Count how many lines in the data hold "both". Only the number.

::::::

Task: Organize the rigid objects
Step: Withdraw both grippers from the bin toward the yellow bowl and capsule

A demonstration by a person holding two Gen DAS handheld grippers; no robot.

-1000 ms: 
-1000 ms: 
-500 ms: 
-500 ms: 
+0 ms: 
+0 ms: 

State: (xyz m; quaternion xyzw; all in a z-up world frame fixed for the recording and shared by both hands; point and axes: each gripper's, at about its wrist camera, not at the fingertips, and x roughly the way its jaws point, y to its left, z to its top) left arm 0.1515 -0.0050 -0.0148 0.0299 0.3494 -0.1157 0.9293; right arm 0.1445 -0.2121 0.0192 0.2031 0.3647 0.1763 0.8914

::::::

- Reply to the task -
2